EXERCISE: All that is wanted is the exact lines from the first line of the data below through the line with "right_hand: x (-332", both ends included, with pictures omitted.

RECORD EXTRACTS:

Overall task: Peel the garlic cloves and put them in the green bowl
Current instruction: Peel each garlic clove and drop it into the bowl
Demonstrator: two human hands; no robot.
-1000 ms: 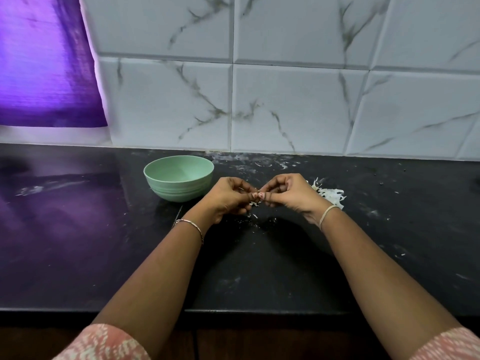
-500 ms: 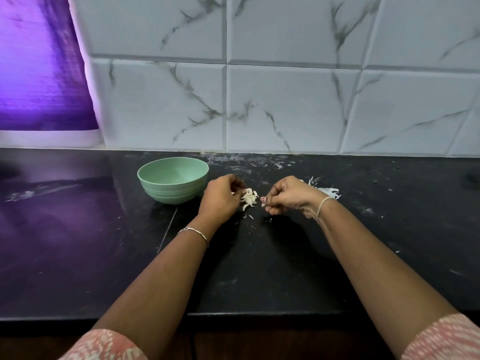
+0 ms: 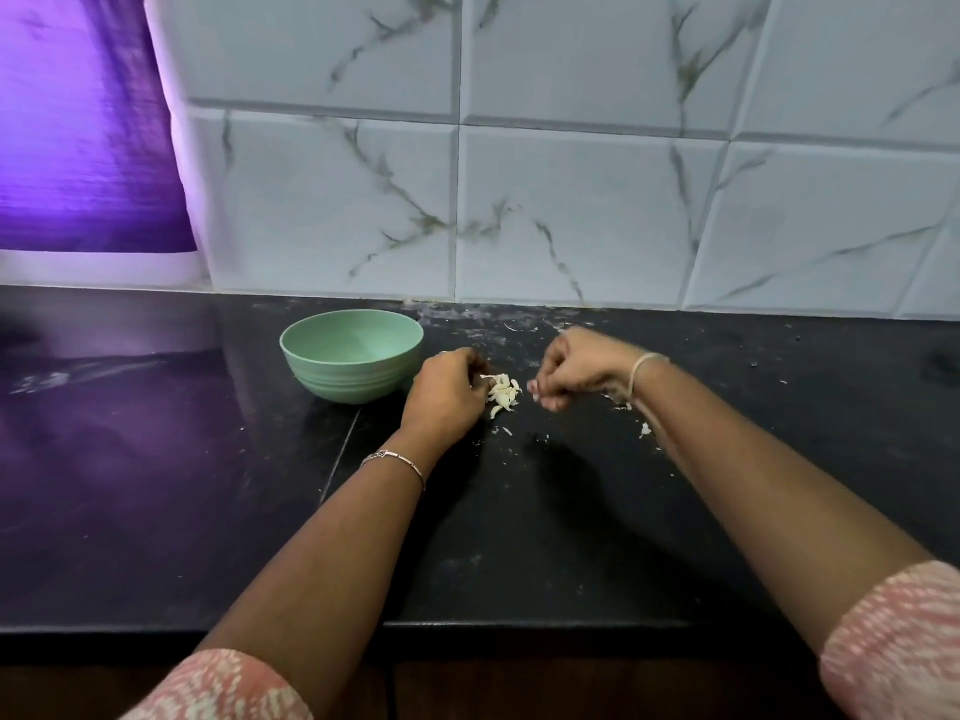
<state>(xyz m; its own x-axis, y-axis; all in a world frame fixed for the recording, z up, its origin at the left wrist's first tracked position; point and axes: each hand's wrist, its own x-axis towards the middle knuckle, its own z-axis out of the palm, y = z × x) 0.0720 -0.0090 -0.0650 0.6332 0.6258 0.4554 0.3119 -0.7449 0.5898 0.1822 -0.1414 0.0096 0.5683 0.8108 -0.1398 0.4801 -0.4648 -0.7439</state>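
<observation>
Garlic cluster (image 3: 504,392): a pale clump of cloves and papery skin, held at the fingertips of the left hand (image 3: 449,389), low over the black countertop (image 3: 545,537) and just right of the green bowl (image 3: 352,356). Single cloves cannot be told apart within the clump, and its near-left part is hidden behind the left fingers. The left hand is curled with its back to the camera and pinches the clump; its fingertips are mostly out of sight.

The right hand (image 3: 574,368) is apart from the clump, to its right, fingers bunched together with the tips pointing down and left. Motion blur softens it; something pale shows at the fingertips, but whether it is a scrap of skin or a nail cannot be told.

The bowl stands upright, just beside the left hand; the visible part of its inside shows no cloves. White peel scraps (image 3: 644,429) lie scattered on the counter, partly covered by the right forearm. A bracelet (image 3: 395,459) circles the left wrist, a pale band (image 3: 641,368) the right. Marbled wall tiles (image 3: 571,215) rise behind the counter.
</observation>
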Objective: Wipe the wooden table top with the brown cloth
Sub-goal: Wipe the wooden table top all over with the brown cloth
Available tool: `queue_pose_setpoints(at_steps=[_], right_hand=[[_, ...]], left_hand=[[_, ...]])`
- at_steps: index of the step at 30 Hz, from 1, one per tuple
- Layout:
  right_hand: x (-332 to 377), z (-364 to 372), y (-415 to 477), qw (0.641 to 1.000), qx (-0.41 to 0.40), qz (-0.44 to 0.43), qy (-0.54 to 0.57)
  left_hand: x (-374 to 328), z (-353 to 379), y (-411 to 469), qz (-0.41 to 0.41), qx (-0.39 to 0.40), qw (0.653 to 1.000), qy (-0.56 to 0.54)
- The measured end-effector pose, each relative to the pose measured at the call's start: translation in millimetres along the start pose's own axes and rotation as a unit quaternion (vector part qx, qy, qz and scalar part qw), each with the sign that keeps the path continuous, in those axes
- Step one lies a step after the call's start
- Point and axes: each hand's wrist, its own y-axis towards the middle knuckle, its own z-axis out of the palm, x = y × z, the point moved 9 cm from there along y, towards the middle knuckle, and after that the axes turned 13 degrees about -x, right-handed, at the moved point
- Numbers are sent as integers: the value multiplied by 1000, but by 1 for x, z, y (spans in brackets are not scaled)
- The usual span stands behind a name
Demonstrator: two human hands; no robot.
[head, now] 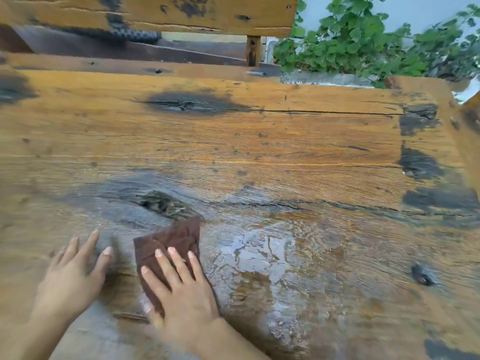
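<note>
The wooden table top (259, 141) fills most of the view, made of rough planks with dark knots and cracks. A folded brown cloth (171, 240) lies flat on it near the front left. My right hand (181, 289) presses down on the cloth's near half with fingers spread over it. My left hand (75, 271) rests flat on the bare wood just left of the cloth, fingers apart, holding nothing. A wet, shiny patch (265, 255) spreads on the wood to the right of the cloth.
A wooden bench back (181, 11) and its seat plank (130, 64) stand beyond the table's far edge. Green leafy plants (363, 40) grow at the back right. The table's right end (446, 131) has dark stains.
</note>
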Motion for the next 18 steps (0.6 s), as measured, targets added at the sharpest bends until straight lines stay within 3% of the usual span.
queue_pose_setpoints(at_steps=[5, 12, 18], right_hand=[[-56, -28, -17, 1000, 6, -4, -20], [-258, -109, -85, 968, -33, 212, -133], [-359, -149, -193, 878, -87, 452, -129]], left_hand=[[10, 1, -32, -9, 36, 999, 4], [11, 9, -36, -18, 124, 992, 17], [11, 8, -29, 21, 151, 986, 67]])
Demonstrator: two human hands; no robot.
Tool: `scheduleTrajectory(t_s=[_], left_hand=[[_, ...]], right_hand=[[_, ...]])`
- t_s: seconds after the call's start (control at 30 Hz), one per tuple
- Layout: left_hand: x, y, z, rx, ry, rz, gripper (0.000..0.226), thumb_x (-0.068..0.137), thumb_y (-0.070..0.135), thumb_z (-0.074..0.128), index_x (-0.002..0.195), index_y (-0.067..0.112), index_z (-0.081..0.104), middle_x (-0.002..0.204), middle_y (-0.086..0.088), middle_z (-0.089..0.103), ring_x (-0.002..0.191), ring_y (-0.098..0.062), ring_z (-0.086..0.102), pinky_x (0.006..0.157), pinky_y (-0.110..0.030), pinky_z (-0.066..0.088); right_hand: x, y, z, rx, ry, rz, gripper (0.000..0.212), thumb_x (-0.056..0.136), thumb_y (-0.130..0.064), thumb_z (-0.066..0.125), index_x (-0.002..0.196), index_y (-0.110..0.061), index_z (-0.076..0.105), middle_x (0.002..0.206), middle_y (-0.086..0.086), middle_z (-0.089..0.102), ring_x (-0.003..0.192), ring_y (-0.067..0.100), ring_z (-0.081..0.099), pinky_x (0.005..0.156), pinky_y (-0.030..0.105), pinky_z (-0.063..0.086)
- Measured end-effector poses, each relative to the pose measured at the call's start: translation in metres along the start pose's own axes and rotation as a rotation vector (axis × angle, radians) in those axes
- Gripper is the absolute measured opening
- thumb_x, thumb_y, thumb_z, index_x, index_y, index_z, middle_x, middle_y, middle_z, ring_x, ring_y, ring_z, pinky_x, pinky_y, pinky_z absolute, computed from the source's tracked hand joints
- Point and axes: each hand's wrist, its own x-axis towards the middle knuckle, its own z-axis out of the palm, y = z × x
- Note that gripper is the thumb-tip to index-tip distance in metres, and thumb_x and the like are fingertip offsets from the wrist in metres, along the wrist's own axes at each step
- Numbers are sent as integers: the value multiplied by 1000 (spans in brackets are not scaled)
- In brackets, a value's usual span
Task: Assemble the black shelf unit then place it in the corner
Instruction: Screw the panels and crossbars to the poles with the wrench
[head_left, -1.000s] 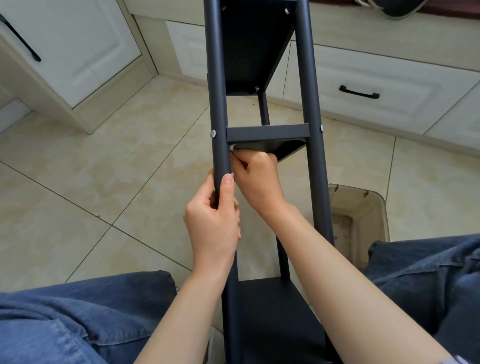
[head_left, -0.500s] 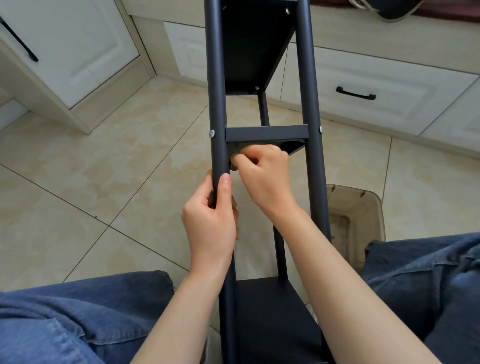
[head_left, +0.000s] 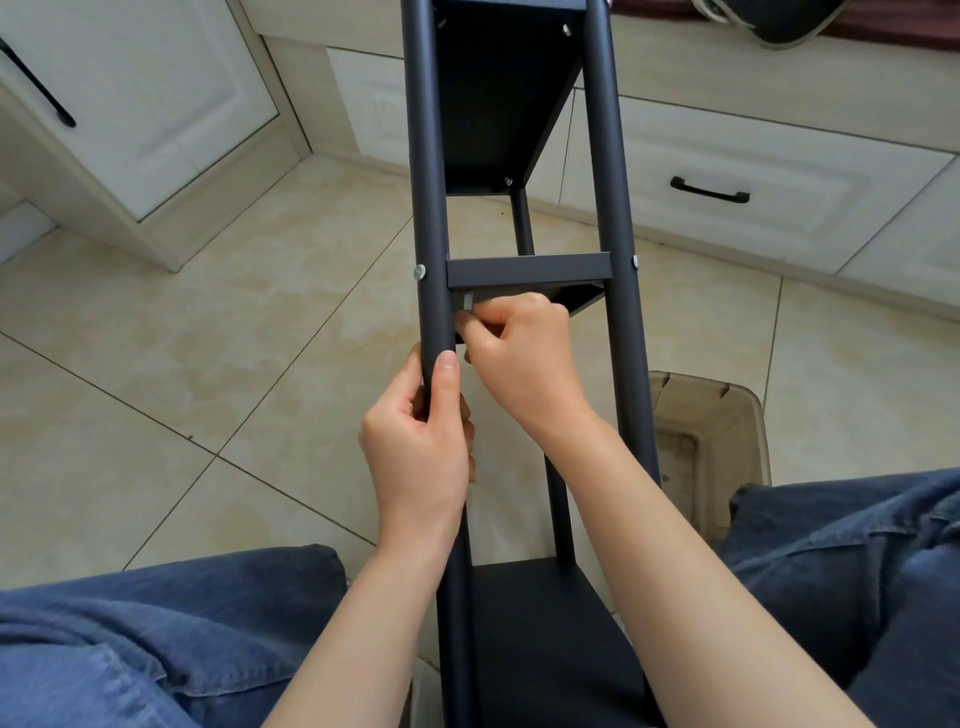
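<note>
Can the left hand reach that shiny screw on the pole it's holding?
Probably yes, if it lets go first. The screw sits just above the left hand on the same pole, bare pole between them. The right hand, pinching a grey tool, is off to the side.

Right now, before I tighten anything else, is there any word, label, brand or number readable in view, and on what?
None: no readable text anywhere in this view.
black shelf unit, gripped by the left hand: plain, no label or number.
small grey tool, pinched by the right hand: too small to show any marking.
white drawers and plastic bin: no writing visible.
</note>
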Motion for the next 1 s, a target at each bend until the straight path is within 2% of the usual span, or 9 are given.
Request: scheduleTrajectory(t_s=[0.07, 0.2, 0.33, 0.47, 0.6, 0.7, 0.77, 0.9, 1.0], left_hand=[[0, 0, 0, -12, 2, -5, 21, 105, 31, 54, 100, 23, 73, 53, 7, 44, 47, -17, 47, 39, -28, 38], [-1, 1, 1, -52, -6, -19, 22, 105, 28, 54, 95, 20, 72, 56, -1, 40, 43, -17, 43, 36, -26, 35], [0, 1, 2, -68, -13, -18, 24, 106, 25, 53, 89, 18, 69, 57, -3, 40, 44, -19, 42, 35, -25, 34], [-1, 1, 2, -69, -16, -19, 25, 106, 25, 54, 87, 19, 68, 56, -1, 41, 44, -18, 42, 35, -24, 34], [-1, 3, 2, -70, -24, -17, 23, 105, 28, 54, 89, 24, 71, 54, 3, 43, 44, -16, 44, 35, -25, 36], [-2, 3, 2, -60, -24, -13, 25, 105, 29, 54, 86, 24, 69, 54, 3, 45, 44, -18, 44, 36, -27, 36], [-2, 3, 2, -72, -28, -14, 27, 104, 29, 55, 80, 23, 66, 54, 2, 45, 45, -18, 44, 36, -27, 36], [-1, 0, 0, -104, -43, -28, 17, 100, 32, 63, 87, 21, 70, 55, 2, 44, 45, -18, 43, 36, -28, 37], [-2, -2, -1, -120, -45, -41, 9, 96, 29, 70, 92, 21, 70, 54, 4, 41, 45, -17, 41, 38, -27, 36]], right_hand=[[-1, 3, 5, -32, 37, -40, 44, 92, -7, 61, 50, -18, 51, 46, -10, 44, 41, 8, 43, 48, 11, 32], [-3, 8, 18, -39, 141, -75, 30, 91, -4, 62, 62, 0, 65, 54, 5, 59, 45, 11, 40, 50, 17, 28], [0, 13, 24, -66, 216, -144, 26, 90, -1, 65, 64, 2, 66, 56, -1, 54, 45, -2, 32, 53, 4, 30], [2, 16, 24, -101, 233, -178, 23, 89, -1, 65, 66, 2, 68, 58, 11, 63, 53, 9, 39, 55, 12, 27], [-6, 12, 12, -122, 145, -115, 23, 94, -4, 61, 73, 1, 69, 66, 10, 66, 58, 12, 49, 58, 14, 31], [-22, 8, -6, -230, -50, 13, 30, 98, -14, 55, 69, -13, 60, 64, -1, 57, 57, 11, 48, 60, 23, 34], [-31, 1, -21, -338, -146, 60, 31, 100, -18, 52, 69, -16, 55, 63, -6, 51, 59, 11, 49, 60, 25, 35], [-31, -28, -54, -526, -113, 47, 27, 98, -25, 51, 73, -18, 57, 72, -3, 55, 66, 18, 53, 57, 29, 36], [-17, -47, -80, -560, -153, 79, 27, 98, -29, 51, 75, -19, 60, 72, 0, 57, 61, 21, 54, 51, 28, 38]])
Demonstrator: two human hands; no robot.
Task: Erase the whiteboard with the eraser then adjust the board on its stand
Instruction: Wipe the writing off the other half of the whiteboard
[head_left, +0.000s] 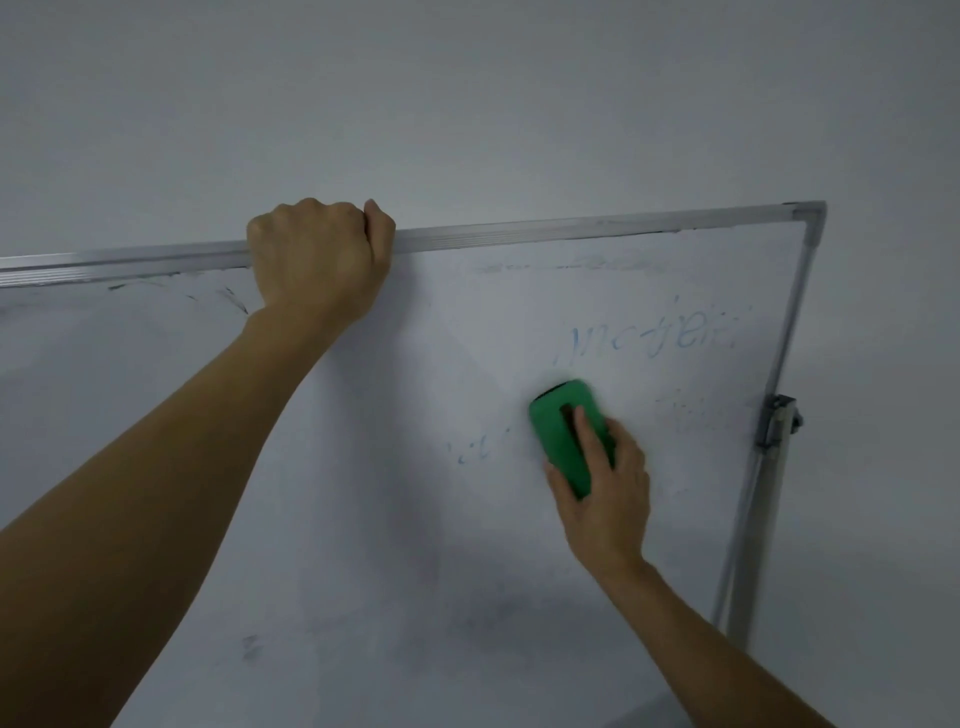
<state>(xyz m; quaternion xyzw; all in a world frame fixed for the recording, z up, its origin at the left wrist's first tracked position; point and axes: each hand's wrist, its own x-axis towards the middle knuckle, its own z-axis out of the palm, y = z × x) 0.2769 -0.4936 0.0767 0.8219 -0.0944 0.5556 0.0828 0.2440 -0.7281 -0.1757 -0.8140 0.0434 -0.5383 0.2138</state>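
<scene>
While your right hand (602, 483) wipes: it holds the green eraser (563, 431), fingers curled round it, flat on the whiteboard (363, 493) near the right side.
Left hand (319, 254): your fingers grip the top edge (571, 236) tight, maybe to keep the board steady.
Done: most of the middle looks clean.
To do: faint blue writing (649, 338) just above the eraser, blue marks (475, 449) beside it, dark streaks (228, 296) near the top left.
Stand (753, 519): not fixed yet; that comes last.
</scene>
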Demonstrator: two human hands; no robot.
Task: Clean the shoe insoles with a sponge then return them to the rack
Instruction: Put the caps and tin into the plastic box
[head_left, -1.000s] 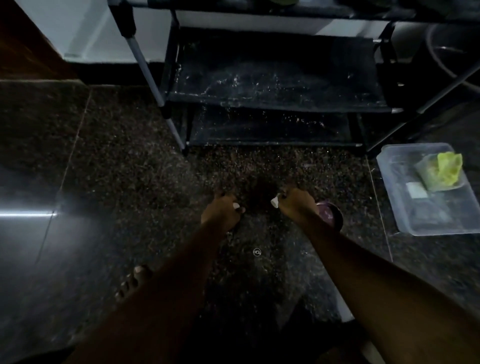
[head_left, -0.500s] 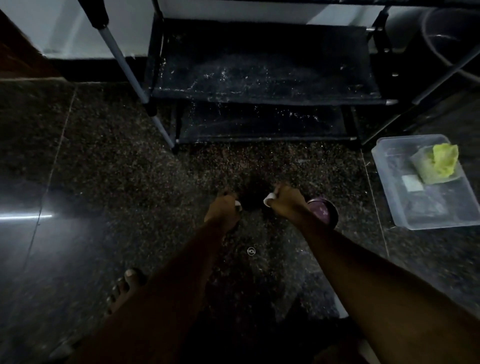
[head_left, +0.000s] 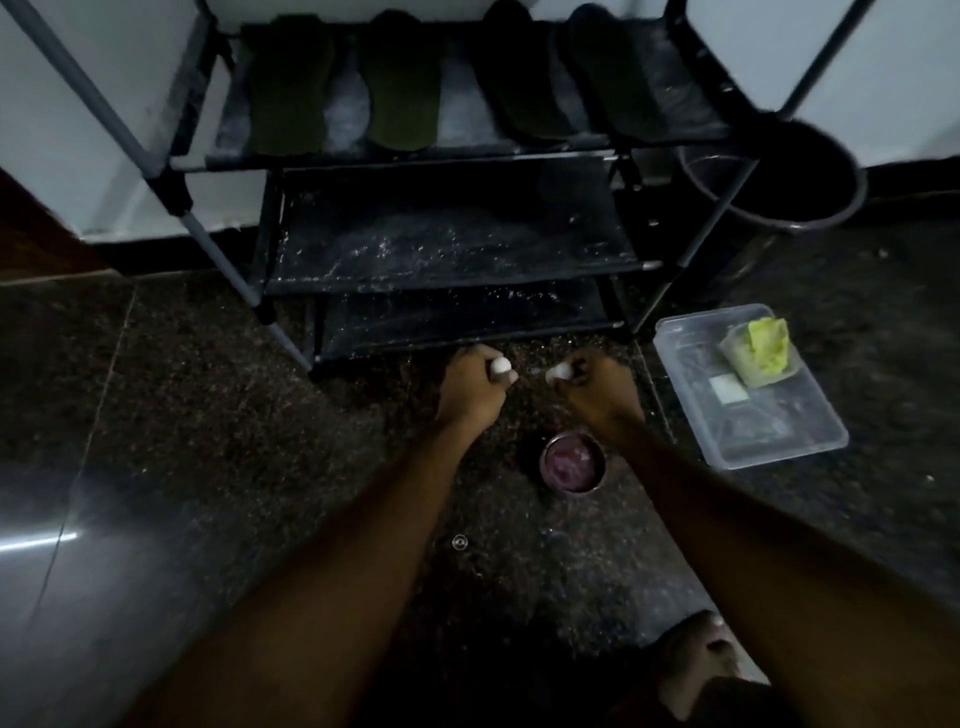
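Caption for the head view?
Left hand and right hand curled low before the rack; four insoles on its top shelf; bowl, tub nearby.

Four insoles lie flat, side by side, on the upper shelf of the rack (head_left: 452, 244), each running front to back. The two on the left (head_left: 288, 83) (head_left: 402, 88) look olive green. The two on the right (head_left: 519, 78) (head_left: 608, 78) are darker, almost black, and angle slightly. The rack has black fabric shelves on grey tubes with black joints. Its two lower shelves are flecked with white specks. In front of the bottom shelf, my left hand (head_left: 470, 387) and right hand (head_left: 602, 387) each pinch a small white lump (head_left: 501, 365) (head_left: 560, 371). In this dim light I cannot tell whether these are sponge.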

ANSWER SPACE:
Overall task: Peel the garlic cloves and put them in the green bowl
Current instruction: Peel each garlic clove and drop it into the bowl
Demonstrator: two human hands; no robot.
-1000 ms: 
-500 ms: 
+0 ms: 
<state>(xyz m; its own x-axis, y-axis; all in a world frame fixed for the recording, z up, its origin at the left wrist's first tracked position; point and axes: each hand's wrist, its own x-axis towards the middle knuckle, its own z-axis out of the palm, y = z × x) 0.0720 -0.0090 -0.0650 0.6332 0.6258 0.4554 0.3119 -0.7449 0.5898 0.1822 -0.1414 0.0096 0.5683 0.8108 -0.1398 0.4801 -0.4648 -0.7439</state>
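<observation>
Garlic cluster (image 3: 504,392): a pale clump of cloves and papery skin, held at the fingertips of the left hand (image 3: 449,389), low over the black countertop (image 3: 545,537) and just right of the green bowl (image 3: 352,356). Single cloves cannot be told apart within the clump, and its near-left part is hidden behind the left fingers. The left hand is curled with its back to the camera and pinches the clump; its fingertips are mostly out of sight.

The right hand (image 3: 574,368) is apart from the clump, to its right, fingers bunched together with the tips pointing down and left. Motion blur softens it; something pale shows at the fingertips, but whether it is a scrap of skin or a nail cannot be told.

The bowl stands upright, just beside the left hand; the visible part of its inside shows no cloves. White peel scraps (image 3: 644,429) lie scattered on the counter, partly covered by the right forearm. A bracelet (image 3: 395,459) circles the left wrist, a pale band (image 3: 641,368) the right. Marbled wall tiles (image 3: 571,215) rise behind the counter.
</observation>
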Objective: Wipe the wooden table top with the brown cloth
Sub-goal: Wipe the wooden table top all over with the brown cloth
Available tool: `queue_pose_setpoints(at_steps=[_], right_hand=[[_, ...]], left_hand=[[_, ...]])`
- at_steps: index of the step at 30 Hz, from 1, one per tuple
- Layout:
  right_hand: x (-332 to 377), z (-364 to 372), y (-415 to 477), qw (0.641 to 1.000), qx (-0.41 to 0.40), qz (-0.44 to 0.43), qy (-0.54 to 0.57)

Nothing remains to be added to the output.